▶ _Data provided_:
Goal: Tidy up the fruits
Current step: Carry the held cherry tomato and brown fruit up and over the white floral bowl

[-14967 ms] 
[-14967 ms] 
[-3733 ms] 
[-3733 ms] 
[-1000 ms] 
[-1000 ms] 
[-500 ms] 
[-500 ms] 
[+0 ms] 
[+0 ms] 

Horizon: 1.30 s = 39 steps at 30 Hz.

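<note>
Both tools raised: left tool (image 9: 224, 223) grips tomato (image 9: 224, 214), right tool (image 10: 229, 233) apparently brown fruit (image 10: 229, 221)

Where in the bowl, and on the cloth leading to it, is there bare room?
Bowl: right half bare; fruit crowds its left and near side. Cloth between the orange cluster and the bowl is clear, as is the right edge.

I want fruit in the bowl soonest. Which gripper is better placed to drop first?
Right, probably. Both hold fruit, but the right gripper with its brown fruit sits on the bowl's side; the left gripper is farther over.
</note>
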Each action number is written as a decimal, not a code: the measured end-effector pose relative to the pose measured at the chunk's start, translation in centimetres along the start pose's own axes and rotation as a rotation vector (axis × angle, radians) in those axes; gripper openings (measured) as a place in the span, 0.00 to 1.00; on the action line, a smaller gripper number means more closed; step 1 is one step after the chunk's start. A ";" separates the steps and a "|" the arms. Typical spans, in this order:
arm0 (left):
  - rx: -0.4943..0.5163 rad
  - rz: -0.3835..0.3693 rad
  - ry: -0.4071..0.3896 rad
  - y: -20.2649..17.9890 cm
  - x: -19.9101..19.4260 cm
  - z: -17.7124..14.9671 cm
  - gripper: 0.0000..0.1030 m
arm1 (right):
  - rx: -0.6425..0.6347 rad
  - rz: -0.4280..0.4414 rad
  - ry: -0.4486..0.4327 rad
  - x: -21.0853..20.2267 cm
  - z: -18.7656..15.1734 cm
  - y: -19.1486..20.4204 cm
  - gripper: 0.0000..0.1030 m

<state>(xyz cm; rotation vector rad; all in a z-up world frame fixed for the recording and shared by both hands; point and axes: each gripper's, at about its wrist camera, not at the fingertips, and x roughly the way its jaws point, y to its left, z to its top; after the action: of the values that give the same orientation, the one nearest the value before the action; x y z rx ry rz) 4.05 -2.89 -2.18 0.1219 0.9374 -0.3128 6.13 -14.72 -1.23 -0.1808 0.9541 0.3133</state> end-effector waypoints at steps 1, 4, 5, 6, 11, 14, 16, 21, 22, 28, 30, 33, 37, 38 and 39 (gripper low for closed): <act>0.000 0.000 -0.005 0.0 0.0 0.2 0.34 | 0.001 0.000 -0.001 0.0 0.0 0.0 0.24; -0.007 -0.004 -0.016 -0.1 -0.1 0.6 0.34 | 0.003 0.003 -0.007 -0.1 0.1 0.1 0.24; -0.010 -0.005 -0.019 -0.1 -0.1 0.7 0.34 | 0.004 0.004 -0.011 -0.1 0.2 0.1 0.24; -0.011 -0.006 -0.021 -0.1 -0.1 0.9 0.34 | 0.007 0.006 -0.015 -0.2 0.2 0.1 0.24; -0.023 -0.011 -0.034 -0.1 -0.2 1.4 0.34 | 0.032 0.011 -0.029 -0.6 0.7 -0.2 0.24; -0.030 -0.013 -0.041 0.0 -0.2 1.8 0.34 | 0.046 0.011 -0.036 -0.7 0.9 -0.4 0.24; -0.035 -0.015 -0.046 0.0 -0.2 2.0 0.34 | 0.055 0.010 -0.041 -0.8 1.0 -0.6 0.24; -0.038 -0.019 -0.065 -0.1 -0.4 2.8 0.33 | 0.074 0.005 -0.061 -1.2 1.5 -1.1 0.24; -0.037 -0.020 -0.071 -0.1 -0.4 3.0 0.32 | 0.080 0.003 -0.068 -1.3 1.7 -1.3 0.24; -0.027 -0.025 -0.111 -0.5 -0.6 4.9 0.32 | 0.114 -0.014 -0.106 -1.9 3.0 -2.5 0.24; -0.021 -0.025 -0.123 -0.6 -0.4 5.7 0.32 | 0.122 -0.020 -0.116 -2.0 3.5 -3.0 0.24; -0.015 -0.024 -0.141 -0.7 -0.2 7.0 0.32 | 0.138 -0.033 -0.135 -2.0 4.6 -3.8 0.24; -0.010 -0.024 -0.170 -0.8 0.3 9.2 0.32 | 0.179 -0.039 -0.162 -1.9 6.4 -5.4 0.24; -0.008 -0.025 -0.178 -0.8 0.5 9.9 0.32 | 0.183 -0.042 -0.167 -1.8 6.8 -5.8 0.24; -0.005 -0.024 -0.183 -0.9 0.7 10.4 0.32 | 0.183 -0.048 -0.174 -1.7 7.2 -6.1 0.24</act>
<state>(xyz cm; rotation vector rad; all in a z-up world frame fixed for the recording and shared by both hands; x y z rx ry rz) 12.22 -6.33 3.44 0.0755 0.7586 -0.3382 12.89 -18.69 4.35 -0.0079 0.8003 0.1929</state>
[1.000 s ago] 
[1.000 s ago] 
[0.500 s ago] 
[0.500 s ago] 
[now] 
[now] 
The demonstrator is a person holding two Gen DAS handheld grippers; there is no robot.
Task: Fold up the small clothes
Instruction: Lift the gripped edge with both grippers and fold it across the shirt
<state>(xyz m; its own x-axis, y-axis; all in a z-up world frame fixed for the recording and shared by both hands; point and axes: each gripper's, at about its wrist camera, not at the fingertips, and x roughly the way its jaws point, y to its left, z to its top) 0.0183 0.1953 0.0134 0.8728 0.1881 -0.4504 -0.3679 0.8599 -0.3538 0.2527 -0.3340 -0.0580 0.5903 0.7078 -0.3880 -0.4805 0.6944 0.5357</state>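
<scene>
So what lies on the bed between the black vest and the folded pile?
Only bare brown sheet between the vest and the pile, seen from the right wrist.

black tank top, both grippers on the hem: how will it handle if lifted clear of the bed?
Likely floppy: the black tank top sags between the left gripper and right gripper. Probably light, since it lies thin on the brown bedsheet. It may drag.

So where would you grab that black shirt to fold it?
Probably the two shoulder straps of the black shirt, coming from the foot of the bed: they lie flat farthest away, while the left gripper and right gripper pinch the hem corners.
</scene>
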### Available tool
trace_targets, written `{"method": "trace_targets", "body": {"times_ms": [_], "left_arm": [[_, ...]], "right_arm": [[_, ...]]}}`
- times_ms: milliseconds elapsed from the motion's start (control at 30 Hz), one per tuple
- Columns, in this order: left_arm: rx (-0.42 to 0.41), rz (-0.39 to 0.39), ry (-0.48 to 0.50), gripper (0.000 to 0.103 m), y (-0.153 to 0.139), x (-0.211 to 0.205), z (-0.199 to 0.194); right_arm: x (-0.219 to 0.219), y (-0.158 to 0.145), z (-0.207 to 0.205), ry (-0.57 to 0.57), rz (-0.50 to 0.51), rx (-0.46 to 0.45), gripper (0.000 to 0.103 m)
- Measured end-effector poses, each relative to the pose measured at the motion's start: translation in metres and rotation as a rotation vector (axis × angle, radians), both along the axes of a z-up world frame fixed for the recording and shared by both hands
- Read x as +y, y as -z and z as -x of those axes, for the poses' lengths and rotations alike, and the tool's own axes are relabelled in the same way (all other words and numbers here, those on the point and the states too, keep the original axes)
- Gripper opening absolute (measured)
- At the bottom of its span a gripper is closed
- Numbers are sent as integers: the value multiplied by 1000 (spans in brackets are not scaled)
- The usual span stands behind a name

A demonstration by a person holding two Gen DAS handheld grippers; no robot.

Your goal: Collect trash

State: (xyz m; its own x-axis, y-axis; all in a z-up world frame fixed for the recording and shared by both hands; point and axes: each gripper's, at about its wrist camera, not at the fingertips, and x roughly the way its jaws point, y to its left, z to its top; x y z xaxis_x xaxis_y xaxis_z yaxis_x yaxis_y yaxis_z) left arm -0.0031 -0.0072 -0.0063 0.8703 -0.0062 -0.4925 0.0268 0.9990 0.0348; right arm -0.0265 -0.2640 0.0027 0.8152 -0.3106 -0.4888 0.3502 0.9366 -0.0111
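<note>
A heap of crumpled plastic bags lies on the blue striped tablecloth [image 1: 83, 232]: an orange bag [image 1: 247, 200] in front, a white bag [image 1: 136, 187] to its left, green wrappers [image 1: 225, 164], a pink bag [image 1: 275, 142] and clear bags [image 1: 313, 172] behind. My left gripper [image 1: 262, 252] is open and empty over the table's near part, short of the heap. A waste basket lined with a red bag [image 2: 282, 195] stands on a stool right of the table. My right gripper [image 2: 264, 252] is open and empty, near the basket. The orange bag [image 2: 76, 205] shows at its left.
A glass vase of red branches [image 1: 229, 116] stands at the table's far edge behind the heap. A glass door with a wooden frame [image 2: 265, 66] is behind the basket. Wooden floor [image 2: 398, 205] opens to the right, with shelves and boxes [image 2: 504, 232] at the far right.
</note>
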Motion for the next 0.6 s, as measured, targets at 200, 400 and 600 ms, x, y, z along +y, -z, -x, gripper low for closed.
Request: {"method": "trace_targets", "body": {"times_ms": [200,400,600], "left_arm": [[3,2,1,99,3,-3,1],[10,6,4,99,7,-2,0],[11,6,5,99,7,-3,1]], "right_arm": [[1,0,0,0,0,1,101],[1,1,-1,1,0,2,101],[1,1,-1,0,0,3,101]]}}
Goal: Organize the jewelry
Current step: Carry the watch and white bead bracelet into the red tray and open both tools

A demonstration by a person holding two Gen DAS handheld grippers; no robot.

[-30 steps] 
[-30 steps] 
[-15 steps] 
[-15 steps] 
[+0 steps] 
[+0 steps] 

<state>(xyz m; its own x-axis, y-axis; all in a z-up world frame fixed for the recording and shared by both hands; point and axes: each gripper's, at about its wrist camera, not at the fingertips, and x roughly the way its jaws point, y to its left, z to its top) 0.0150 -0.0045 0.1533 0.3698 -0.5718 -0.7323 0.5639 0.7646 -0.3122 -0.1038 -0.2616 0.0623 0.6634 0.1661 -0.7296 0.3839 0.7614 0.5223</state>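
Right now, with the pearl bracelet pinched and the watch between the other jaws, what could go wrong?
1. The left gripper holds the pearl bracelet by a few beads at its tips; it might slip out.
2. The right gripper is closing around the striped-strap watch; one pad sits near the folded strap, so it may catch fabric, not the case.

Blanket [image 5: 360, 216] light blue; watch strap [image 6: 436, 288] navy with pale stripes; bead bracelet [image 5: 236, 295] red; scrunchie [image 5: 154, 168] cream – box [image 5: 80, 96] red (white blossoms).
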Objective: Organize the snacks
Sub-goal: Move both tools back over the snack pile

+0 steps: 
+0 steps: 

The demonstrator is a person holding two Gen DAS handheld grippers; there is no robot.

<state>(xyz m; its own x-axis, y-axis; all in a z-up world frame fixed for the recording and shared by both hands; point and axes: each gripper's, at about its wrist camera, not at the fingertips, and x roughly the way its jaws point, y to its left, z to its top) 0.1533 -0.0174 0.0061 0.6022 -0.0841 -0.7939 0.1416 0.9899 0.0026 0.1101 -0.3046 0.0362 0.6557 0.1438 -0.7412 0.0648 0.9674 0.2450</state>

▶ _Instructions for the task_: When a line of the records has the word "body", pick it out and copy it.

▶ _Task output_:
trace_targets, written `{"method": "trace_targets", "body": {"times_ms": [_], "left_arm": [[_, ...]], "right_arm": [[_, ...]]}}`
Request: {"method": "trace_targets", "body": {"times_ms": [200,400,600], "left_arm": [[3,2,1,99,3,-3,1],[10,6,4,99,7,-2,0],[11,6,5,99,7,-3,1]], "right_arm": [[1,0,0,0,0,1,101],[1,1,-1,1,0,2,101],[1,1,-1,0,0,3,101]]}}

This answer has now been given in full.